*What to produce*: Please give back word for word the lines below, from the first one through the one with "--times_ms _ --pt".

*Given data*:
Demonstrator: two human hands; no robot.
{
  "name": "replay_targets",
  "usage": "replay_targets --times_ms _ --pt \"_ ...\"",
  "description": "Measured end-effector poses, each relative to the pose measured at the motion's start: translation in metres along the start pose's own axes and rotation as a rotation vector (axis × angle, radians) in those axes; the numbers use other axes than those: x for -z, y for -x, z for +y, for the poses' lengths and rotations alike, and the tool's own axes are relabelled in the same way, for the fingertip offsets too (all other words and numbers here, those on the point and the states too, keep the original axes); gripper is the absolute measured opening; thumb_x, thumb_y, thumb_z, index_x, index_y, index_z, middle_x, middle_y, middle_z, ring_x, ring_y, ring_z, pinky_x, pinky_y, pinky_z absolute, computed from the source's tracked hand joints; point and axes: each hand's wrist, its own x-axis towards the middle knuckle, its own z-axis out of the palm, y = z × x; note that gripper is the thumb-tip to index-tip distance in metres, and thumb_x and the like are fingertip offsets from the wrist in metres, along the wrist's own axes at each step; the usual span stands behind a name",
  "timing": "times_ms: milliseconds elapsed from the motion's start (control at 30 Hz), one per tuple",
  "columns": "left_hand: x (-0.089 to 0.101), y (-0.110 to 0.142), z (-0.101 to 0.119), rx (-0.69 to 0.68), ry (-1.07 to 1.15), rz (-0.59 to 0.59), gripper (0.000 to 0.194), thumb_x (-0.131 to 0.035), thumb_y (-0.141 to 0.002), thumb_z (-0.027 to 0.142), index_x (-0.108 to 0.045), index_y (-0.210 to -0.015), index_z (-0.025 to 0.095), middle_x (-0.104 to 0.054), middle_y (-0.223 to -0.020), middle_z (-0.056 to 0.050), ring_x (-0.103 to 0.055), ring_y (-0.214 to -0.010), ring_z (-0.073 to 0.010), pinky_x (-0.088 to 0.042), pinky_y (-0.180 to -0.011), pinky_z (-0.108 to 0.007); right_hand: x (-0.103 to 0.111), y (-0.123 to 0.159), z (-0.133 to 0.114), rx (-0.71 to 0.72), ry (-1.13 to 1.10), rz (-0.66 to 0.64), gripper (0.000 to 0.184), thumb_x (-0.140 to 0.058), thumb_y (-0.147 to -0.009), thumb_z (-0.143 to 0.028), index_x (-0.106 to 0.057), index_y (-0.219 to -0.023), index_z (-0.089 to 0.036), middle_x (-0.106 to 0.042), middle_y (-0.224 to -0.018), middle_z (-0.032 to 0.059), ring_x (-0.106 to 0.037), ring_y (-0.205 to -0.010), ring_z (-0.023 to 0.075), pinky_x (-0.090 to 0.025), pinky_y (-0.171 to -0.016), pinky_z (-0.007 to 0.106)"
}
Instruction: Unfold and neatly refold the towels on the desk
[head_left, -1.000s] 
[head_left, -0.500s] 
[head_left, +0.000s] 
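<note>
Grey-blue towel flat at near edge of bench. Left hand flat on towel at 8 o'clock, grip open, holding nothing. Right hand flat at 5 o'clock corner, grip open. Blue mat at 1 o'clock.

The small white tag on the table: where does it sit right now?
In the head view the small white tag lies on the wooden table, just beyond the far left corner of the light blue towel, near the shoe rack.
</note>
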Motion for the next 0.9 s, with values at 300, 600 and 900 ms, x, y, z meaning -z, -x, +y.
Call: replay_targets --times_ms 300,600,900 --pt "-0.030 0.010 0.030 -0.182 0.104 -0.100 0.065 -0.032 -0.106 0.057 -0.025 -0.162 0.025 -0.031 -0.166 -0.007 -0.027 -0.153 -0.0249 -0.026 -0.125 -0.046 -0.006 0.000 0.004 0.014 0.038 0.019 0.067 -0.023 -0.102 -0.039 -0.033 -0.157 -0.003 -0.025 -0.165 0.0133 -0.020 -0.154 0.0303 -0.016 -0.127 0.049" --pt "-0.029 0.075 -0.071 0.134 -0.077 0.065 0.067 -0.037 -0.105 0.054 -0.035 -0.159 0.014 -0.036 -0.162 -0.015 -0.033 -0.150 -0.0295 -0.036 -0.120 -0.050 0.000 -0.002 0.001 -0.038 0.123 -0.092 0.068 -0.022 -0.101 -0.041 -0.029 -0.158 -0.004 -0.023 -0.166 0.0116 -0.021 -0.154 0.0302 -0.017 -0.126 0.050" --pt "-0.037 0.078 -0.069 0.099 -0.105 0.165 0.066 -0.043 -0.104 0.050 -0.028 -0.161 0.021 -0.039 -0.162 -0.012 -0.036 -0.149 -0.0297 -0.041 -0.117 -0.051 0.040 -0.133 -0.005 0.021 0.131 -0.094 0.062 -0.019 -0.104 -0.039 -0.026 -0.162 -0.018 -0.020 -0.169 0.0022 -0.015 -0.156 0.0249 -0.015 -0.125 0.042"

*Answer space*:
Demonstrator: two human hands; no robot.
{
  "name": "replay_targets",
  "usage": "replay_targets --times_ms _ --pt \"_ ...\"",

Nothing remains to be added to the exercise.